Intel Z68 and SSD Caching

[JimOstell]

I am starting to build out a Z68 motherboard Windows 7 system. I have a Vertex 3 240 gb SSD, and a pair Western Digital Caviar Black 1 TB drives that I had planned to put into RAID 1 with each other. The Vertex will be the boot drive, and the mirrored WD HDD will be my bulk data drive. Since I will be mostly reading from the WD HDD I figured RAID 1 would give me the safety while still increasing my reading speed.

I know the Z68 supports SSD caching on HDD, so here's my question. Would it make any sense to partition the SSD to create a virtual 40 gb SSD to use a cache on the RAIDED WD HDD, leaving the rest of the SSD to act as an unRAIDED boot drive? I hadn't seriously planned to do this because I'm not sure it's even possible, and even if it is, it might be too much complication for too little gain in performance. On the KISS principle, my default is to just do the simple thing listed in the first paragraph. But if anyone already knows if the partioning trick is even possible and knows it works well, I'd like to hear about it.

Thanks for any comments..

 

[JimOstell]

I just found the thread about using an SSD partition for Smart Response Technology on the Motherboard Forum. I had assumed this discussion would be under Memory and Storage.

Sorry for posting here before discovering the discussion was already ongoing in a different forum. I'll go there.

 

[BTRY B 529th FA BN]

Hey, welcome to the Anandtech forums


Cheers!

 

[BonzaiDuck]

I am starting to build out a Z68 motherboard Windows 7 system. I have a Vertex 3 240 gb SSD, and a pair Western Digital Caviar Black 1 TB drives that I had planned to put into RAID 1 with each other. The Vertex will be the boot drive, and the mirrored WD HDD will be my bulk data drive. Since I will be mostly reading from the WD HDD I figured RAID 1 would give me the safety while still increasing my reading speed.

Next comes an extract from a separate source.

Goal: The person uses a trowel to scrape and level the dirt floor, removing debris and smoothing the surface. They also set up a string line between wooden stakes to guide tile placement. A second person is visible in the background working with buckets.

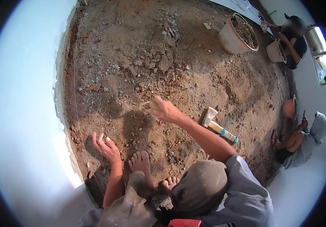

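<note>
My right hand [163,110] is closed around the handle of a trowel above the dirt floor [193,87]. The trowel's thin blade [133,95] points away to the far left and is smeared by motion. Low over the soil near the left wall, my left hand [108,150] has its fingers apart and slightly bent, with no held thing plainly visible. Broken clods and small stones [148,62] lie scattered beyond the trowel. A hatchet-like tool [219,126], with a pale broad head and a wrapped handle, rests on the ground right of my right forearm.
A taut string [75,68] runs along the white left wall [26,94]. A soil-filled bucket [233,36] stands at the far right. Beyond it, a person [294,39] is beside another bucket [276,52]. Another person [303,142] sits by the right wall, near an orange bucket [289,108].
</note>
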The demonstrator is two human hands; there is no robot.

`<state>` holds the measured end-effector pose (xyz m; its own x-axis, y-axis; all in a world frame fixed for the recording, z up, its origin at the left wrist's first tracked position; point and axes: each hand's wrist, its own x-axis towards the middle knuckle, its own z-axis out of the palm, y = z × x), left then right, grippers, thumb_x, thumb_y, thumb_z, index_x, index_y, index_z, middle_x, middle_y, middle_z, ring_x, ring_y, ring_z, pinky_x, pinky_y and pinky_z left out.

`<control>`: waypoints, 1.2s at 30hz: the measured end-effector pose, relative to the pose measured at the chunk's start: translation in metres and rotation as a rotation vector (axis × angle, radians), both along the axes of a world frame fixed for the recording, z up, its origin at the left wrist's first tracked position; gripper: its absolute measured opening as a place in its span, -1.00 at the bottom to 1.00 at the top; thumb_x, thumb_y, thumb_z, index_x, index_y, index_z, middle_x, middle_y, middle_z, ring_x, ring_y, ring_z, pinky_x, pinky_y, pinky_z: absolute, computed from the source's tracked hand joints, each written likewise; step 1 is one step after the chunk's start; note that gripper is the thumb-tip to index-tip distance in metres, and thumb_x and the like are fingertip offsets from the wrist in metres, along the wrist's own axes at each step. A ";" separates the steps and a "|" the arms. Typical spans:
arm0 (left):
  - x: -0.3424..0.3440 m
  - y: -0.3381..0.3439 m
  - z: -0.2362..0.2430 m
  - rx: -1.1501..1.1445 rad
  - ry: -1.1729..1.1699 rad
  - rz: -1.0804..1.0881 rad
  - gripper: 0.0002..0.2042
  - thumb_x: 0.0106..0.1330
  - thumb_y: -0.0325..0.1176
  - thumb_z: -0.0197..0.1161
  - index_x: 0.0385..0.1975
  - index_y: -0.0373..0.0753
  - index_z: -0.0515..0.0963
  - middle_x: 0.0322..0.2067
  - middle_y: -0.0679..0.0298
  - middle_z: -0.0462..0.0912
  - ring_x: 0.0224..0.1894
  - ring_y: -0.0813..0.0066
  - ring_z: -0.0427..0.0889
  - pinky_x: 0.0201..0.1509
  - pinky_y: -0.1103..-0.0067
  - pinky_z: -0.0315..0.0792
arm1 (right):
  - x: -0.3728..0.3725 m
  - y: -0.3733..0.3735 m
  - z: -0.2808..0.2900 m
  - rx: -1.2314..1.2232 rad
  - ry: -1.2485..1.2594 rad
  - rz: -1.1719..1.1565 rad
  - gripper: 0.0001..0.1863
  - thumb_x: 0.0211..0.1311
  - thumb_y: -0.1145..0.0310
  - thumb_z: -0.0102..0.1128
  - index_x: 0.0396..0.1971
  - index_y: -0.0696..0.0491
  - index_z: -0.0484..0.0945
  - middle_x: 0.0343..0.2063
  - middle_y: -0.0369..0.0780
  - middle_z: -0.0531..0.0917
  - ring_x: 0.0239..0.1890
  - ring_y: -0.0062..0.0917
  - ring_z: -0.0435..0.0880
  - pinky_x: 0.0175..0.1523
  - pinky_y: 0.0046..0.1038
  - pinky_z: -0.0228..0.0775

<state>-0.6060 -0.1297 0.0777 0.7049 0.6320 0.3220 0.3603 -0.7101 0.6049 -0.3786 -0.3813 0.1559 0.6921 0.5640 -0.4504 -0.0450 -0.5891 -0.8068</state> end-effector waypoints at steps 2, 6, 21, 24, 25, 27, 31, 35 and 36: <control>0.000 0.001 -0.001 0.023 0.030 0.003 -0.61 0.62 -0.20 0.02 0.13 -0.45 0.48 0.36 -0.09 0.35 0.38 -0.08 0.37 0.35 0.07 0.38 | 0.026 0.042 -0.017 -0.037 -0.262 0.345 -0.63 0.58 0.03 0.11 -0.03 0.02 0.30 -0.38 -0.12 0.65 -0.45 -0.42 0.71 -0.39 -0.39 0.65; 0.002 0.005 -0.002 0.022 0.031 -0.001 -0.62 0.62 -0.22 0.01 0.13 -0.45 0.48 0.37 -0.08 0.33 0.34 -0.06 0.42 0.31 0.13 0.43 | 0.086 0.047 -0.048 -0.014 -0.327 0.170 -0.67 0.55 0.03 0.12 -0.07 0.00 0.40 -0.42 -0.15 0.62 -0.43 -0.32 0.69 -0.33 -0.28 0.63; 0.001 -0.001 -0.004 -0.118 0.069 0.001 -0.65 0.63 -0.20 0.02 0.07 -0.42 0.50 0.33 -0.09 0.38 0.28 -0.07 0.46 0.26 0.07 0.43 | 0.174 0.091 -0.053 -0.135 -0.574 -0.074 -0.59 0.55 0.15 0.06 0.02 0.22 0.29 -0.21 0.14 0.69 -0.28 -0.10 0.75 -0.27 -0.15 0.66; 0.002 0.001 -0.006 0.006 0.086 -0.006 -0.64 0.63 -0.19 0.02 0.08 -0.43 0.50 0.32 -0.10 0.40 0.27 -0.09 0.46 0.26 0.05 0.42 | 0.208 0.071 -0.058 0.090 -0.081 -0.688 -0.52 0.46 0.13 0.18 0.01 0.24 0.30 -0.17 0.19 0.71 -0.08 0.14 0.73 0.05 0.03 0.58; 0.002 0.000 -0.005 -0.028 0.050 -0.013 -0.63 0.63 -0.19 0.01 0.08 -0.43 0.50 0.30 -0.11 0.42 0.27 -0.10 0.45 0.29 0.05 0.40 | 0.203 0.057 -0.058 -0.028 -0.171 -0.749 -0.53 0.48 0.14 0.17 0.01 0.25 0.30 -0.17 0.19 0.71 -0.07 0.12 0.73 0.04 0.03 0.58; 0.004 0.002 0.000 0.016 0.069 -0.034 -0.63 0.62 -0.19 0.02 0.07 -0.43 0.51 0.30 -0.11 0.42 0.28 -0.11 0.44 0.32 0.06 0.38 | 0.173 0.021 -0.050 -0.175 -0.254 -0.778 -0.54 0.50 0.14 0.15 0.02 0.25 0.29 -0.14 0.15 0.70 -0.09 0.04 0.74 0.02 0.00 0.60; 0.004 -0.004 0.008 -0.073 0.106 0.015 -0.64 0.61 -0.21 0.03 0.05 -0.45 0.52 0.31 -0.11 0.42 0.31 -0.13 0.43 0.35 0.05 0.34 | 0.105 0.005 -0.018 0.054 -0.082 -1.105 -0.53 0.51 0.16 0.12 0.08 0.21 0.21 -0.10 0.04 0.64 -0.22 -0.17 0.71 -0.06 -0.08 0.61; 0.002 -0.004 -0.004 0.005 0.120 0.023 -0.64 0.61 -0.20 0.04 0.04 -0.45 0.52 0.30 -0.11 0.43 0.32 -0.13 0.42 0.36 0.06 0.33 | 0.151 0.034 0.007 0.169 -0.152 -0.709 -0.61 0.49 0.28 0.11 0.05 0.19 0.18 -0.16 0.05 0.63 -0.33 -0.20 0.70 -0.26 -0.15 0.61; 0.000 -0.003 -0.008 0.007 0.110 0.020 -0.63 0.61 -0.19 0.04 0.03 -0.45 0.52 0.30 -0.11 0.44 0.31 -0.13 0.43 0.36 0.06 0.33 | 0.178 0.036 0.009 0.112 -0.192 -0.518 -0.61 0.50 0.26 0.13 0.04 0.20 0.22 -0.15 0.08 0.64 -0.30 -0.15 0.72 -0.24 -0.13 0.61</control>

I know the Z68 supports SSD caching on HDD, so here's my question. Would it make any sense to partition the SSD to create a virtual 40 gb SSD to use a cache on the RAIDED WD HDD, leaving the rest of the SSD to act as an unRAIDED boot drive? I hadn't seriously planned to do this because I'm not sure it's even possible, and even if it is, it might be too much complication for too little gain in performance. On the KISS principle, my default is to just do the simple thing listed in the first paragraph. But if anyone already knows if the partioning trick is even possible and knows it works well, I'd like to hear about it.

Thanks for any comments..

I just successfully implemented ISRT (the SSD caching with Z68 you speak of) -- and I will comment. In my own case, choosing to test and over-clock the system later with VISTA-64 SP2 before reconfiguring under Windows 7-64 SP1, there seem to be some minor caveats which Intel says -- vaguely -- that they are addressing. In your case, TRIM is implemented natively within Windows 7, so that "caveat" does not apply. [See the post I just made 5 minutes ago).

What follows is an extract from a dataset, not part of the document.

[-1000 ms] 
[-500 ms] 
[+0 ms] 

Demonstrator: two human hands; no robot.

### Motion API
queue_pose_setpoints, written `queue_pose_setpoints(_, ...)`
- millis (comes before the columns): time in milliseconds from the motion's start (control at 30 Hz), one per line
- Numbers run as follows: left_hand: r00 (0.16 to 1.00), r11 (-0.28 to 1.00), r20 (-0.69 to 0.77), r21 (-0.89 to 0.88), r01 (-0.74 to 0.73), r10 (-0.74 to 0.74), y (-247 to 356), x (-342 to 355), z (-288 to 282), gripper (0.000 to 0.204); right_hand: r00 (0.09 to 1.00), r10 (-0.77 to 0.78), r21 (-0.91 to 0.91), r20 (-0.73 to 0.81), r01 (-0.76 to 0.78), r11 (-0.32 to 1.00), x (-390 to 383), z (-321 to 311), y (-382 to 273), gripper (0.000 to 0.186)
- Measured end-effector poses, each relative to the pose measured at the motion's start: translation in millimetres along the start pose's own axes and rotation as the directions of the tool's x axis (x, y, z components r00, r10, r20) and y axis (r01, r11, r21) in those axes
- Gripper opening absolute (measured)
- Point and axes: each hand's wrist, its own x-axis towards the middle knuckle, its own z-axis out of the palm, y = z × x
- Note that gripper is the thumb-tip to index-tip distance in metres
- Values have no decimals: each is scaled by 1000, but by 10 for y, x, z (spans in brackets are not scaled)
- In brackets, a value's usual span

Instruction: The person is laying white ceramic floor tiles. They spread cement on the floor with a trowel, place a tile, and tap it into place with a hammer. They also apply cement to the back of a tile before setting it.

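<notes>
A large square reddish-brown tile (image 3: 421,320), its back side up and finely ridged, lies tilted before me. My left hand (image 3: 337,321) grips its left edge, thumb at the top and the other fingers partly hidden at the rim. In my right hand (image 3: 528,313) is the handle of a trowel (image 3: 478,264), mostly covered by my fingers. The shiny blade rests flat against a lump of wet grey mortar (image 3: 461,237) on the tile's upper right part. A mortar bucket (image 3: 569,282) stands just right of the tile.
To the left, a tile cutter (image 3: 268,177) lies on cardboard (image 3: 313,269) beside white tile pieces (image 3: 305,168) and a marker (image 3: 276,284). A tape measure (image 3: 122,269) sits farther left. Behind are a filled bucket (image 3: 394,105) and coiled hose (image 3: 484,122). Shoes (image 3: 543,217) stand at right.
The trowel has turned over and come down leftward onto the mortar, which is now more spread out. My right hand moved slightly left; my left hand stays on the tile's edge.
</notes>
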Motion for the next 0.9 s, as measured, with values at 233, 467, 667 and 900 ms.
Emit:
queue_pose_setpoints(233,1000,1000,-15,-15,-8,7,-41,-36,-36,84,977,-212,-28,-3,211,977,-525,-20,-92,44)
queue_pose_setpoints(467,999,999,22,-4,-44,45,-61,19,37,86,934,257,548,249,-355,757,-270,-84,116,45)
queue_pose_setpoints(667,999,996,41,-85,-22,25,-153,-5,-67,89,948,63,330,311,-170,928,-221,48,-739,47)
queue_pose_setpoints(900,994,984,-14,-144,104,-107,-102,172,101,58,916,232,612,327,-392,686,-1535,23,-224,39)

My best understanding at this point, urging you seriously to research further and confirm, is that you cannot cache a RAID configuration with an SSD. The SSD caching is itself a RAID0 configuration of sorts -- although you do not risk losing your data if the SSD fails, and you should not lose any data if your system crashes provided that you implement SSD caching in "Enhanced" mode as opposed to "Maximized." Again -- I urge you to seek further confirmation, but at this line of my paragraph, I distinctly remember reading, from the Intel web-site and motherboard reviews that put ISRT through its paces and give a "how-to" summary for it, that -- no -- you cannot cache another RAID configuration. At least -- not at this time.

Further, you cannot just select a cache size between 18GB and 64GB. You only have a choice of the minimum (18GB) and the maximum (64GB). At least, that is the way I see it with the existing ISRT user interface. It wouldn't vary between VISTA-64 and Windows-7-64.

On the other hand -- yes -- you will then have "unallocated space" on the SSD. Once the caching is successfully implemented, you can go to the disk management feature of "Computer Management" or the "Manage" option under "Computer," initialize the disk-space (partitioning it) and then let Windows automatically format it as NTSF.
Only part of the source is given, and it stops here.